Der Negativitätsbias ist unsere Neigung, überall sofort Gefahr zu sehen. Das ist ein großer evolutionärer Vorteil, denn die Angst vor allem führt dazu, dass wir die wenigen Dinge vermeiden, die wirklich gefährlich sind. Wenn du zum Beispiel einer Schlange begegnest, weißt du vielleicht nicht, ob es sich um eine harmlose oder eine giftige Art handelt. Wenn du davon ausgehst, dass die Schlange gefährlich ist, obwohl sie es nicht ist, könntest du eine gute Beziehung zu einer freundlichen Schlange verpassen. Wenn du aber davon ausgehst, dass sie harmlos ist, obwohl sie es nicht ist, könntest du auf verhängnisvolle Weise angeknabbert werden. Vorsicht ist besser als Nachsicht, und genau das beherzigt unser Gehirn.
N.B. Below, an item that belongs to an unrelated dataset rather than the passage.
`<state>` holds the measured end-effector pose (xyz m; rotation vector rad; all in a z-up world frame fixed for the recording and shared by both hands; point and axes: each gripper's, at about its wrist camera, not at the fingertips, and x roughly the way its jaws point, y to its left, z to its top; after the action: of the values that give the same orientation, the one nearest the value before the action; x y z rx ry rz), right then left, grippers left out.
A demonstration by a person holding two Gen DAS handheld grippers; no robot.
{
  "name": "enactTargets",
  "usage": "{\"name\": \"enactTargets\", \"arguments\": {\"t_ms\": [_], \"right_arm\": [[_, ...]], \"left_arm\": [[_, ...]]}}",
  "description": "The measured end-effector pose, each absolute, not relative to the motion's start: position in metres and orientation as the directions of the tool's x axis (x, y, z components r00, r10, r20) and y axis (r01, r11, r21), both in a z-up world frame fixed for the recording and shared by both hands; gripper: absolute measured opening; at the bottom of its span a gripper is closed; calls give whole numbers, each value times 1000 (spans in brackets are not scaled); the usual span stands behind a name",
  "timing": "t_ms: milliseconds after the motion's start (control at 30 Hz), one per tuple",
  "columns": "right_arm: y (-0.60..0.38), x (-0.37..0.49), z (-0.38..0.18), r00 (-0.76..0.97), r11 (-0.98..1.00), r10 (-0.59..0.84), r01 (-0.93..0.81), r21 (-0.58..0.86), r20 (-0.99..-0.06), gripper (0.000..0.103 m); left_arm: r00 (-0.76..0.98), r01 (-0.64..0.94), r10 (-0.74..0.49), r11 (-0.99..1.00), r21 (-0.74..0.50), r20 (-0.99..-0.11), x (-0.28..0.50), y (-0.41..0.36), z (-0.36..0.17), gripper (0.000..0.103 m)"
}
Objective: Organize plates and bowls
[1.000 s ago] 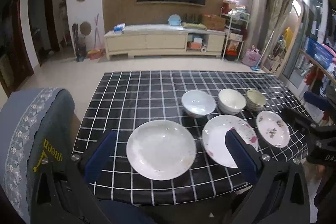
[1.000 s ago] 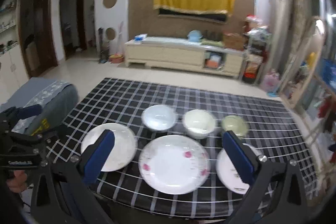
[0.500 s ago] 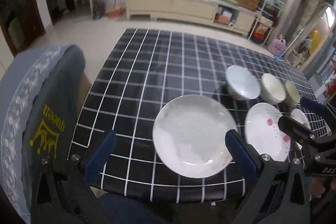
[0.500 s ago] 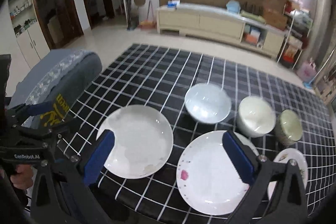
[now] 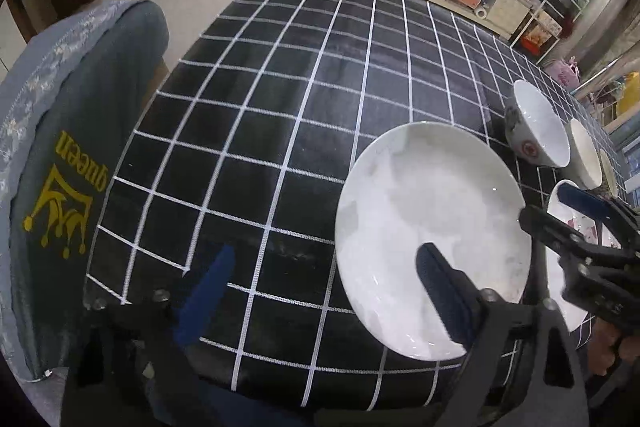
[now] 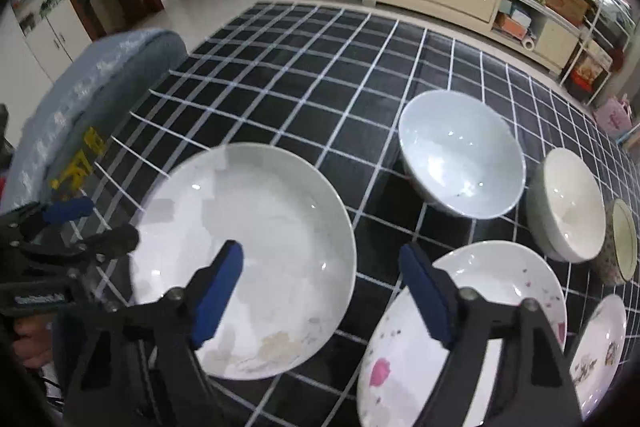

Durch den Negativitätsbias machen wir uns sowohl um soziale und emotionale Risiken als auch um physische Risiken Sorgen. Wenn dir jemand drei Komplimente macht und dich einmal harsch kritisiert, konzentriert sich dein Gehirn auf die Beleidigung. Wenn dein Instagram-Post tausend Likes und einen Kommentar mit „SCHLECHT!“ bekommt, wird dein Gehirn den Troll in den Mittelpunkt stellen. Wenn fast das ganze Universum auf deiner Seite ist, bist du trotzdem am Boden zerstört, wenn sich nur eine einzige Fremde darüber beschwert, dass deine Erwähnung „herzhafter Suppen“ ihre Angst vor Ersticken geweckt hat und es eine Triggerwarnung hätte geben müssen.

Wenn der Negativitätsbias unsere Angstspirale in Gang setzt, kann unser Denken schnell in Wahnvorstellungen ausarten. In einem Zustand der Angst nehmen wir tatsächlich keine Informationen mehr wahr, die uns sagen, dass es keinen Grund zur Angst gibt. Wir denken, dass unsere ängstliche Weltanschauung vollständig und perfekt ist, weil die linke Gehirnhälfte nicht glauben kann, dass etwas außerhalb ihrer eigenen Wahrnehmung real ist. Infolgedessen bleiben wir oft in einem neurologischen Spiegelkabinett stecken.